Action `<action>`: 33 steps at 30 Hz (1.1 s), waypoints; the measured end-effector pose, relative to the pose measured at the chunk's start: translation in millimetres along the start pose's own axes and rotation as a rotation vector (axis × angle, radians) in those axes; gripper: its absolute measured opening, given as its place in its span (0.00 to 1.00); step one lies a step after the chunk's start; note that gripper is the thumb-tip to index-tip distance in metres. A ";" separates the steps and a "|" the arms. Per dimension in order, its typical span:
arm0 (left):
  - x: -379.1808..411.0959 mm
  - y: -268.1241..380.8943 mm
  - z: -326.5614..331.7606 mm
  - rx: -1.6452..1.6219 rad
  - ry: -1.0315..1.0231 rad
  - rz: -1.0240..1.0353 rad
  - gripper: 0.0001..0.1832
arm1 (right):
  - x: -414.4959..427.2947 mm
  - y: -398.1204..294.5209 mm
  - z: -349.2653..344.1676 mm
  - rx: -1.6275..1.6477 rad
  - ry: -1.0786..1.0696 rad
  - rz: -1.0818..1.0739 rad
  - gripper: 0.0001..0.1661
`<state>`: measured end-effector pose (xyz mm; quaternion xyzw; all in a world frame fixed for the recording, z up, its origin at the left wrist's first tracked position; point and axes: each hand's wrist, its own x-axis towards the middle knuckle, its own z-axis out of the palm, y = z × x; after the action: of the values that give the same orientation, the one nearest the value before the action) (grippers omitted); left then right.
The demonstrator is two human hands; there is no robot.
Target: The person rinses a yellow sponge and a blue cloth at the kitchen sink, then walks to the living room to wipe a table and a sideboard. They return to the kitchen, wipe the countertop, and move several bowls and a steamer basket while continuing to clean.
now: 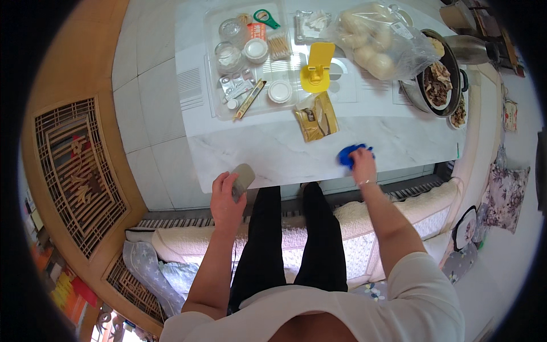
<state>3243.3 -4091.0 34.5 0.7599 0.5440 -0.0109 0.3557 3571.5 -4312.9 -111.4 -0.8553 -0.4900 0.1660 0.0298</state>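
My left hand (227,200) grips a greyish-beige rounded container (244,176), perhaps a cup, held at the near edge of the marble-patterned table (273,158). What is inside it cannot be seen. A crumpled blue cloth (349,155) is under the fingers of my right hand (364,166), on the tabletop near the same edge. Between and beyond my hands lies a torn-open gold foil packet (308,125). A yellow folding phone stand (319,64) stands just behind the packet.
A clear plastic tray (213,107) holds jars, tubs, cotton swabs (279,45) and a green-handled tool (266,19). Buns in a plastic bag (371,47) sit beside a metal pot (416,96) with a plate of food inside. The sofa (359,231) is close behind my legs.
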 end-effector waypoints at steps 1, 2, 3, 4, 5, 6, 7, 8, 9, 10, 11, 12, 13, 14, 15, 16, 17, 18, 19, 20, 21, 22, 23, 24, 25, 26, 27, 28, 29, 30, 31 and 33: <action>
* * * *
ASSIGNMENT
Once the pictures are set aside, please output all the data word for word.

RESULT FOR THIS EXERCISE
Action `<action>`: 33 steps at 30 Hz (1.1 s), waypoints; the measured end-effector pose, relative to the pose measured at the chunk's start: translation in millimetres along the start pose's own axes and rotation as a rotation vector (axis × angle, radians) in those axes; gripper: its absolute measured opening, given as its place in its span (0.00 to 1.00); step one lies a step after the chunk's start; note that gripper is the thumb-tip to index-tip distance in metres. A ";" separates the steps and a "|" the arms. Per dimension in order, its typical span:
arm0 (left):
  - x: -379.1808..411.0959 mm
  - y: -268.1241..380.8943 mm
  - z: -326.5614..331.7606 mm
  - rx: -1.6452..1.6219 rad
  - ry: -1.0315..1.0231 rad
  - rz: -1.0240..1.0353 rad
  - gripper: 0.0001..0.1832
arm1 (right):
  - x: -414.4959..427.2947 mm
  - y: -398.1204..294.5209 mm
  - z: -349.2653..344.1676 mm
  - rx: -1.6275..1.6477 rad
  - ry: -1.0786..1.0696 rad
  - rz: -1.0818..1.0739 rad
  - gripper: 0.0001..0.1661
`<state>`: measured end-effector pose (xyz mm; quaternion xyzw; all in a world frame fixed for the recording, z up, its origin at the left wrist's first tracked position; point and axes: each hand's wrist, its own x-axis towards the middle knuckle, its own z-axis out of the palm, y = z × x; after the action: of the values that give the same orientation, the one nearest the value before the action) (grippers omitted); left then right.
The demonstrator is two human hands; there is no robot.
Target: The person rinses a yellow sponge and a blue cloth at the kitchen sink, then walks to the living room to wipe a table and a sideboard. They return to the kitchen, wipe the countertop, and move several bowls and a steamer basket while continuing to clean.
now: 
<state>3243.3 -4091.0 34.5 0.7599 0.5440 -0.0109 0.3557 3571.5 -4312.9 -111.4 -0.8553 -0.4900 0.1660 0.0298</state>
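My left hand (227,200) grips a greyish-beige rounded container (244,176), perhaps a cup, held at the near edge of the marble-patterned table (273,158). What is inside it cannot be seen. A crumpled blue cloth (349,155) is under the fingers of my right hand (364,166), on the tabletop near the same edge. Between and beyond my hands lies a torn-open gold foil packet (308,125). A yellow folding phone stand (319,64) stands just behind the packet.
A clear plastic tray (213,107) holds jars, tubs, cotton swabs (279,45) and a green-handled tool (266,19). Buns in a plastic bag (371,47) sit beside a metal pot (416,96) with a plate of food inside. The sofa (359,231) is close behind my legs.
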 end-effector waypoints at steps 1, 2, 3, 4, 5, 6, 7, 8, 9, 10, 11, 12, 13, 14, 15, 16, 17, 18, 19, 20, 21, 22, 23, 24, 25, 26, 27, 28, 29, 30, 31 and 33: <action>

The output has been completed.